• [WORK INSTRUCTION]: Return, exactly as written, the lines of the material from its top through the line with "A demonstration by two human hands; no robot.", keeping pictures out.
-------- DATA
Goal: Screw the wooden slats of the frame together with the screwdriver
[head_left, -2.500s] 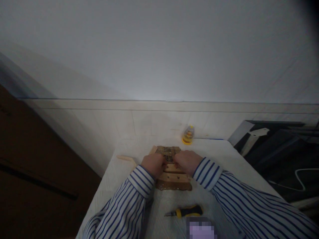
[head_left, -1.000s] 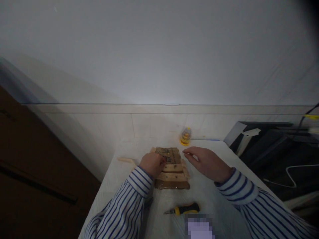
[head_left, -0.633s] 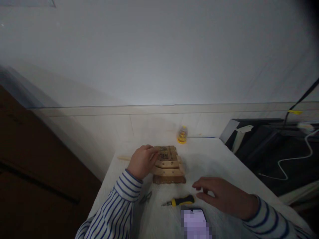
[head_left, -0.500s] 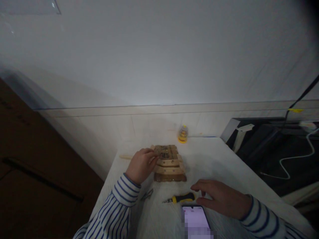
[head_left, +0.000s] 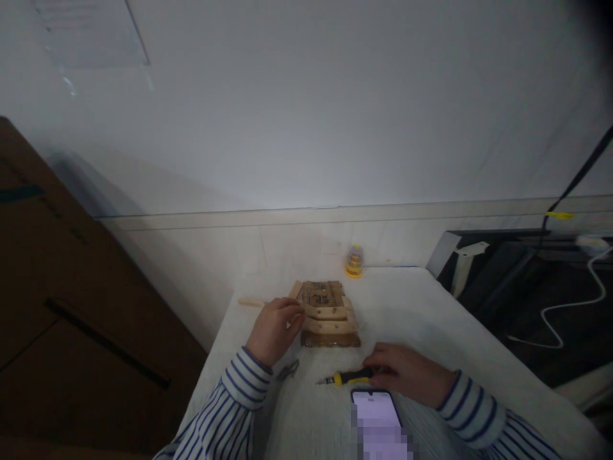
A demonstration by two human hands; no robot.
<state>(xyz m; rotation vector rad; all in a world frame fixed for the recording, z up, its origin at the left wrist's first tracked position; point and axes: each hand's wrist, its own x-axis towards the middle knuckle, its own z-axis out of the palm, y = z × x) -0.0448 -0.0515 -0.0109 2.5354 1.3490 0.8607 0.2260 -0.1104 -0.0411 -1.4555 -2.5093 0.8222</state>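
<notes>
A small light wooden piece (head_left: 330, 313) with several screws or holes along its strips rests on a brown packet with dark print (head_left: 322, 294), in the middle of the table. My left hand (head_left: 275, 329) is at its left edge, thumb and fingertips pinched together; what they hold, if anything, is too small to make out. A yellow and black screwdriver (head_left: 352, 376) lies on the table, its metal tip pointing left. My right hand (head_left: 407, 372) has its thumb and fingers closed round the end of the handle.
A phone (head_left: 377, 415) with a lit screen lies in front of the screwdriver. A small metal tool (head_left: 288, 369) is near my left wrist. At the back stands a yellow-based clear bit holder (head_left: 354, 262). A light wooden stick (head_left: 251, 301) lies at left.
My right hand has moved left and closed on the end of the screwdriver handle. My left hand stays at the wooden piece. The camera view has shifted slightly.
</notes>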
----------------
• [THE COMPLETED TASK]:
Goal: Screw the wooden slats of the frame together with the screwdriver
[head_left, -2.500s] 
[head_left, -1.000s] 
[head_left, -0.633s] 
[head_left, -0.500s] 
[head_left, +0.000s] 
A demonstration by two human hands; no robot.

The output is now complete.